L'impact sur la vie privée

Les spécialistes de la protection de la vie privée suivront attentivement la mise en place de ce programme pour s'assurer que la reconnaissance faciale sera utilisée comme prévu.

Un avocat de la Clinique d'intérêt public et de politique d'Internet du Canada, Tamir Israël, craint que cette technologie, une fois mise en place, puisse être utilisée dans d'autres contextes.

«Historiquement, lorsque nous avons la capacité technique, nous ne sommes pas très bons pour en limiter notre utilisation.» - Tamir Israël

M. Israël affirme par exemple qu'en 2011, la Société d'assurance automobile de la Colombie-Britannique (ICBC) a offert à la police de Vancouver de lui donner accès à sa base de données de photos de permis de conduire, de façon à utiliser le logiciel de reconnaissance faciale pour identifier les personnes qui ont participé à l'émeute de la Coupe Stanley.

Bien que la police de Vancouver n'ait pas accepté l'offre de l'ICBC, le commissaire à l'information et à la protection de la vie privée de la Colombie-Britannique a statué que ces renseignements ne pouvaient être fournis librement par un organisme public sans ordonnance d'un tribunal.

Remplacer des agents

Plusieurs personnes s'attendent également à ce que les bornes diminuent le nombre d'entrevues avec les agents frontaliers lors d'un contrôle, puisque ce travail pourrait être confié aux nouvelles machines.

Pour sa part, le président du Syndicat des douanes et de l'immigration, Jean-Pierre Fortin, craint que les nouvelles machines ne soient aussi efficaces pour contrôler les voyageurs que les agents.
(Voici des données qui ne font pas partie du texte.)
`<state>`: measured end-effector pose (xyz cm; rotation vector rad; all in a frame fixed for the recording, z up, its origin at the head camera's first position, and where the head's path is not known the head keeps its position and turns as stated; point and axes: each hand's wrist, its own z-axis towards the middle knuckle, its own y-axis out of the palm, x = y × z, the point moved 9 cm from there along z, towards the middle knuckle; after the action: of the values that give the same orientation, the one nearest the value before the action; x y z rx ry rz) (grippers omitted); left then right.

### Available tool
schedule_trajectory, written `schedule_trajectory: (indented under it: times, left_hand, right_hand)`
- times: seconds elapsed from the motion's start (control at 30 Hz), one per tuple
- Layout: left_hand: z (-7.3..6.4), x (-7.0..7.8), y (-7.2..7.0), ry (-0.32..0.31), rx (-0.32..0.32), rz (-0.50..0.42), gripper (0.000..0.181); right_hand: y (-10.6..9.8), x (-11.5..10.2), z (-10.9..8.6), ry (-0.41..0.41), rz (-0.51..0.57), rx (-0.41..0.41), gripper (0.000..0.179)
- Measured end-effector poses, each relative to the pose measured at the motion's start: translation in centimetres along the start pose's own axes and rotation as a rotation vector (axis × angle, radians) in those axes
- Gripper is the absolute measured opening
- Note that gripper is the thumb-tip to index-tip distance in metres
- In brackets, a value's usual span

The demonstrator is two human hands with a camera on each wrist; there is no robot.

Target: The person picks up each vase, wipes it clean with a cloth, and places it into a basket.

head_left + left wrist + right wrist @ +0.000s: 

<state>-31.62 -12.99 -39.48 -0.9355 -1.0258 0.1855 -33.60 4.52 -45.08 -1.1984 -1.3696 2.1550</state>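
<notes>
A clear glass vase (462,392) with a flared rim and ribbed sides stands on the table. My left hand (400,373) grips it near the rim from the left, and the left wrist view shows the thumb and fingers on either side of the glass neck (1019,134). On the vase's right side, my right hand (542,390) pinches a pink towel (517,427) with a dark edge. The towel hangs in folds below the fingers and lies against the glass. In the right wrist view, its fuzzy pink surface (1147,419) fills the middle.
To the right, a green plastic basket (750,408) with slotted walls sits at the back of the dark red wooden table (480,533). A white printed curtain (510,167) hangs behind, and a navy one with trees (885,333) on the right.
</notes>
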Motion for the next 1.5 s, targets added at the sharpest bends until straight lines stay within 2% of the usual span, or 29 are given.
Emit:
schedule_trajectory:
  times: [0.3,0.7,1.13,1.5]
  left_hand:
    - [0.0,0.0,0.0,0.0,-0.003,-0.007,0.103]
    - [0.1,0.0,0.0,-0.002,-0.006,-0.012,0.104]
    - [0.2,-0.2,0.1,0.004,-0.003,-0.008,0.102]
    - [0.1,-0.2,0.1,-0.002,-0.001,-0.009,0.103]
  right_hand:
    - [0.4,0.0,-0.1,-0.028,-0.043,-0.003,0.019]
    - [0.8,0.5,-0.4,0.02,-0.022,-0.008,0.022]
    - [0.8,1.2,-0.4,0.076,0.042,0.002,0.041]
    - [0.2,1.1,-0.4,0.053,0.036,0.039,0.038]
Le syndicat représente 10 000 agents de première ligne.

Lors d'une rencontre avec la présidente de l'ASFC, Linda Lizotte-MacPherson, en août dernier, M. Fortin a « soulevé les préoccupations de sécurité de nos membres à l'égard de la mise en œuvre de nouvelles technologies », qui comprend les nouvelles bornes.

Selon M. Fortin, « il y a un tas de choses pour lesquelles nous [les agents] sommes formés, qu'une machine ne peut pas faire ».